Медленно, но встают все. Сам он этого, кажется, не заметил. Я заметил и промолчал, потому что если ему сейчас сказать, он начнёт стараться, а стараться в этом деле нельзя, от старания только хуже.

О фельдфебеле и самовольном «взятии левее» я доложил постфактум. Фельдфебель оказался хороший, и Вострикову понравился — в отличие от «левее». Востриков доклад принял, поблагодарил и в тот же день прислал в роту бумагу. Бумага была ласковая. Командиру сто девяносто седьмой отдельной разведроты ставится на вид нарушение установленной полосы действий при выполнении задачи от восьмого августа. Впредь предлагается действовать в границах.

— Он это в дело подошьёт? — Мятлев вернул мне бумагу.

— Подошьёт, иначе нахер писать?

— Обидно.

— Не обидно. Он всё правильно делает. Если бы я там кого-нибудь положил, эта бумага была бы уже не ласковая, а совсем другая, и правильно.

Мятлев подумал.

— А вы всё равно будете не там где надо ходить?

Я улыбнулся:

— Нет, именно там, где надо, я ходить и буду.

* * *

Утро двадцать первого августа выдалось теплым. Я сидел на крылечке школы, грелся на солнышке и разбирал почту, которую мне принёс писарь.

Бумаг было три. Первая — ведомость на обмундирование, подписать. Вторая — выписка из приказа по дивизии, ознакомиться. Третья была ответом на мой рапорт от двадцать девятого июля.

Я его помнил хорошо, этот рапорт. Он был четвёртым по счёту и самым аккуратным: я просил о переводе в сто девяносто седьмую отдельную разведроту красноармейца Цораева Батраза Асланбековича, миномётчика, служившего под моим командованием с сентября сорок второго, с указанием, что боец обладает редкой квалификацией и что рота испытывает нужду в опытном расчёте.

Ответ был на четверть страницы, машинописный. «Отказать в связи с невозможностью исполнения. Красноармеец Цораев Б. А. убит четвёртого июля 1943 года».

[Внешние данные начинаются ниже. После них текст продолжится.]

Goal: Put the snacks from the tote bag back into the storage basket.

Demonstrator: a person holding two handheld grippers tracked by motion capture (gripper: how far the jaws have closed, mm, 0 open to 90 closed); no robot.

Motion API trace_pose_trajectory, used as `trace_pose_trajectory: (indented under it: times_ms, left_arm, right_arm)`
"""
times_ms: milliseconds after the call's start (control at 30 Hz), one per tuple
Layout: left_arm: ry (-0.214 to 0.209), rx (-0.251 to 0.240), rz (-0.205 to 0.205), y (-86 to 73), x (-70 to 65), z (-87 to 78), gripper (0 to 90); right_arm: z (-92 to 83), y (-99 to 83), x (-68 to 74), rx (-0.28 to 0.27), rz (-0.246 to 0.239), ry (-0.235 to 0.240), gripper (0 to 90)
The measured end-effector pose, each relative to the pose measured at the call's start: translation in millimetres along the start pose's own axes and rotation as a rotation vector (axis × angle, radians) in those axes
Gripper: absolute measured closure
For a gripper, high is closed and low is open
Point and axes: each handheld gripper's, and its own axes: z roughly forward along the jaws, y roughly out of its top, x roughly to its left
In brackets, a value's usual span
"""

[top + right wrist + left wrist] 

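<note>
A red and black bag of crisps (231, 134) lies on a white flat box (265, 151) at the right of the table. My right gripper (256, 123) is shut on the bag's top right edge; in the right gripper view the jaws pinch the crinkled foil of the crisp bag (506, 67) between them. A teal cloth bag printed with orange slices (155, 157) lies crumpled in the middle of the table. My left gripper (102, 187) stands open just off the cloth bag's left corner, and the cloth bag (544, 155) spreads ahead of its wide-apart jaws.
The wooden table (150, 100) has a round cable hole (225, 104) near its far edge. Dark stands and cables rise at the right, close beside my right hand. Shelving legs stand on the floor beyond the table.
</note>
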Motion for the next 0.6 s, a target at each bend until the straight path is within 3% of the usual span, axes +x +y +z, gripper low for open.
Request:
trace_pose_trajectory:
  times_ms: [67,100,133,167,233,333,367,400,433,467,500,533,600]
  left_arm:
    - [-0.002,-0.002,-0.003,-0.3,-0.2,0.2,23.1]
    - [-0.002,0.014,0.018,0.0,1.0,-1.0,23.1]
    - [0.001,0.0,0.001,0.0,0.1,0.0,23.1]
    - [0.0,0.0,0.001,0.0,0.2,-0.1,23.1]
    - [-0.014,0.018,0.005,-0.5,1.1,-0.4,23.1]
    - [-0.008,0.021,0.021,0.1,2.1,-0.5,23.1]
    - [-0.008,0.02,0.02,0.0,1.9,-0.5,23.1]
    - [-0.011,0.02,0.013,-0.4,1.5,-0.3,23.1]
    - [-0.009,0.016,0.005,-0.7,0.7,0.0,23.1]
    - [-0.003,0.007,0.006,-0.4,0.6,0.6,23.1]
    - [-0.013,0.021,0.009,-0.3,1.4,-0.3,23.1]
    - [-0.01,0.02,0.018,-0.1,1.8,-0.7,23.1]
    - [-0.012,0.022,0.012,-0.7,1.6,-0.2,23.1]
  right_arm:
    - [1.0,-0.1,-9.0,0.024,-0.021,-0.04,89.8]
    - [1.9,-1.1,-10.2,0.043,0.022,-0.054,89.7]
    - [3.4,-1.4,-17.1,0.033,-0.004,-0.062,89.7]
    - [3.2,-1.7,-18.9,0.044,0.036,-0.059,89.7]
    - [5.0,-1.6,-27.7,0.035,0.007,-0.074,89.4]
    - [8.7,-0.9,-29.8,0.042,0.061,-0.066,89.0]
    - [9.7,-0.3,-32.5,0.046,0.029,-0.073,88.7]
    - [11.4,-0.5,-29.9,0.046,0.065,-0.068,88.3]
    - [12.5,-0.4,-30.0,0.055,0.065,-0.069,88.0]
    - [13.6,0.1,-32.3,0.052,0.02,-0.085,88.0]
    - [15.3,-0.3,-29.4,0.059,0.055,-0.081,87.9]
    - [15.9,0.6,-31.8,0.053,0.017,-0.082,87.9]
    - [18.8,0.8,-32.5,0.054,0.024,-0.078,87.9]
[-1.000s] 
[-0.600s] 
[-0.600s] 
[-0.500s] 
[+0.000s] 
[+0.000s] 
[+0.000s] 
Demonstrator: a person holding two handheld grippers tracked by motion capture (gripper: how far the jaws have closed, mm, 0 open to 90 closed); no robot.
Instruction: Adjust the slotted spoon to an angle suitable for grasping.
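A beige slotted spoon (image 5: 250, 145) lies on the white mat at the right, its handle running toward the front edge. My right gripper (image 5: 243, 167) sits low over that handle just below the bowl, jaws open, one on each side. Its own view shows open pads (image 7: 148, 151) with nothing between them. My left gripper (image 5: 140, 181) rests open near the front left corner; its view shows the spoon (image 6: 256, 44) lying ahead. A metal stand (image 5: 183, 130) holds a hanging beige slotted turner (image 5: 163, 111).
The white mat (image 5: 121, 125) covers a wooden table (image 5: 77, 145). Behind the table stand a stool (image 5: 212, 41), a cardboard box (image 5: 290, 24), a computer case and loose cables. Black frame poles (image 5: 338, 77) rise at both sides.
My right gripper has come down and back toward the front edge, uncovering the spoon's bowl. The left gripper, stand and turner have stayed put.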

Я перечитал. Потом ещё раз.

Батраз возил с собой двенадцать мин, из которых одна была кривая, и он её не выкидывал, потому что жалко. Он клал первую с перелётом, вторую с недолётом, а третьей накрывал, и делал это столько раз, что я перестал считать. От него всегда пахло сгоревшим порохом, даже когда он неделями не стрелял. Он спал в обнимку со своим хозяйством и злился, когда об этом шутили.

Четвёртого июля. Значит, когда я в Ессентуках писал этот рапорт, его уже три недели как не было.

Прощай, Батраз. Прости, если что не так.

Я сложил бумагу вчетверо, убрал в планшет и начал смотреть на оборванную сливу — немцы сорвали даже зеленые и мелкие плоды, но дерево все равно было симпатичным, и на следующий год заплодоносит снова — уже на радость вернувшимся хозяевам.

Война, мать ее. Пока я в госпитале лежал и командирский авторитет нарабатывал, на другом участке мои бойцы воевали без меня. Воевали и гибли.

Значит, надо писать больше рапортов.

Логика в этом хромала на обе ноги, и я это прекрасно понимал. Но альтернатива была одна — сидеть и ждать, пока привезут очередную бумагу с чьей-нибудь фамилией, а сидеть и ждать я согласен только во время операций.